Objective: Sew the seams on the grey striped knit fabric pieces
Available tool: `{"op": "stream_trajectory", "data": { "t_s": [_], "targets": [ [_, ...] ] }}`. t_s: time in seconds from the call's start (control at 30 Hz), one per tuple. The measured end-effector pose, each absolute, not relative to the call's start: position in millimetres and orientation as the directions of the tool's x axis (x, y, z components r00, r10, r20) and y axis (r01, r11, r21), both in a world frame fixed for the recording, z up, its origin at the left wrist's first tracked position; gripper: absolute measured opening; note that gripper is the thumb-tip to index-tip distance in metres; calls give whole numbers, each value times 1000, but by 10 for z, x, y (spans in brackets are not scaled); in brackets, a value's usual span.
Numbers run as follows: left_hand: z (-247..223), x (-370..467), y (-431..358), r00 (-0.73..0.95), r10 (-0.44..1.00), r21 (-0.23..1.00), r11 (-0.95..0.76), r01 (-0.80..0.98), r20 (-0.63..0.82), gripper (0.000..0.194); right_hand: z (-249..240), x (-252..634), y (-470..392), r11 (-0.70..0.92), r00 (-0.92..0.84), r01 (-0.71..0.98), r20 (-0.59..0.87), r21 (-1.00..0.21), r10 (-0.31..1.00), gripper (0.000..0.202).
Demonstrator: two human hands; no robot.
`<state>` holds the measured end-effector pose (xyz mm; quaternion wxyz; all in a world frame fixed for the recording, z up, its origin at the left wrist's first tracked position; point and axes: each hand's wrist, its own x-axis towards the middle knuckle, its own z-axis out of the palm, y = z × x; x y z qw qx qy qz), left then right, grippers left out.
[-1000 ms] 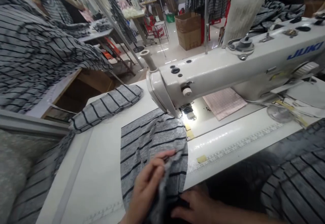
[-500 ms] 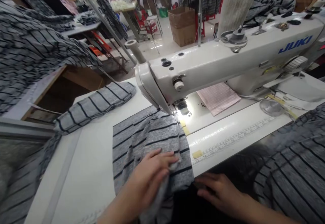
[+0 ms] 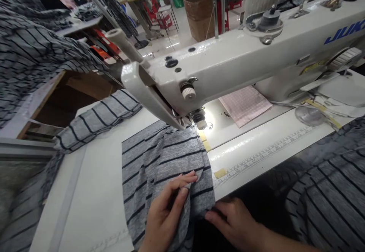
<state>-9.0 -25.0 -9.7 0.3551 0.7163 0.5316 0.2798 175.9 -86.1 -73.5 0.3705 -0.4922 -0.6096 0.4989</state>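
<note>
Grey fabric with dark stripes (image 3: 139,172) lies on the white machine table, its far end under the presser foot of the sewing machine (image 3: 228,69). My left hand (image 3: 171,202) pinches a folded-over layer of this fabric between thumb and fingers, its fingertips close to the right edge. At the table's front edge, my right hand (image 3: 234,219) holds the lower right corner of the fabric between thumb and fingers. The lamp lights the needle area, but the needle itself is hard to make out.
A rolled striped piece (image 3: 97,120) rests on the table's far left. Pink checked cloth (image 3: 245,103) lies beneath the machine arm, near a round clear disc (image 3: 308,115). A printed ruler (image 3: 265,157) runs along the front edge. More striped fabric (image 3: 330,195) hangs at right.
My view has moved nearer the machine. The left hand has lifted and folded the fabric layer between its fingers. My right hand has moved left and closed on the fabric corner.
</note>
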Motion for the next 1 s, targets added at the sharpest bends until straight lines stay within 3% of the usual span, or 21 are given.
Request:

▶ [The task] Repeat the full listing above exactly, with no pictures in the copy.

▶ [Response box]
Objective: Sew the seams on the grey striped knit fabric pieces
Available tool: `{"op": "stream_trajectory", "data": { "t_s": [_], "targets": [ [_, ...] ] }}`. t_s: time in seconds from the call's start (control at 30 Hz), one per tuple. The measured end-effector pose, each absolute, not relative to the call's start: position in millimetres and orientation as the directions of the tool's x axis (x, y, z components r00, r10, r20) and y axis (r01, r11, r21), both in a world frame fixed for the recording, z up, its origin at the left wrist's first tracked position; gripper: absolute measured opening; note that gripper is the thumb-tip to index-tip distance in metres; calls give whole numbers, each value times 1000, but by 10 for z, x, y (spans in brackets are not scaled); in brackets, a value's usual span.
Numbers run as follows: left_hand: z (-247..223), x (-370..467), y (-431..358), r00 (-0.73..0.95), r10 (-0.44..1.00), r21 (-0.23..1.00), r11 (-0.95..0.76), r01 (-0.80..0.98), r20 (-0.63..0.82), gripper (0.000..0.194); right_hand: z (-249..240), x (-252..634), y (-470..392), r11 (-0.70..0.92), r00 (-0.92..0.84), r01 (-0.71..0.98), r20 (-0.59..0.87), r21 (-1.00..0.21), r10 (-0.31..1.00), gripper (0.000..0.202).
Demonstrator: two human hands; no robot.
`<state>` holds the measured end-effector pose (xyz mm; quaternion wxyz; all in a world frame fixed for the recording, z up, its origin at the left wrist's first tracked position; point and axes: each hand's wrist, its own x-axis towards the middle knuckle, its own z-axis out of the palm, y = z × x; x y z qw qx qy qz), left then right, grippers left out.
[-1000 ms] 
[-500 ms] 
[+0 ms] 
<state>-9.0 -25.0 -9.7 0.3551 0.7163 0.5316 0.2798 175.9 -86.1 -73.5 0.3705 -0.4922 -0.6096 0.4989</state>
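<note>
Grey fabric with dark stripes (image 3: 139,172) lies on the white machine table, its far end under the presser foot of the sewing machine (image 3: 228,69). My left hand (image 3: 171,202) pinches a folded-over layer of this fabric between thumb and fingers, its fingertips close to the right edge. At the table's front edge, my right hand (image 3: 234,219) holds the lower right corner of the fabric between thumb and fingers. The lamp lights the needle area, but the needle itself is hard to make out.
A rolled striped piece (image 3: 97,120) rests on the table's far left. Pink checked cloth (image 3: 245,103) lies beneath the machine arm, near a round clear disc (image 3: 308,115). A printed ruler (image 3: 265,157) runs along the front edge. More striped fabric (image 3: 330,195) hangs at right.
My view has moved nearer the machine. The left hand has lifted and folded the fabric layer between its fingers. My right hand has moved left and closed on the fabric corner.
</note>
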Motion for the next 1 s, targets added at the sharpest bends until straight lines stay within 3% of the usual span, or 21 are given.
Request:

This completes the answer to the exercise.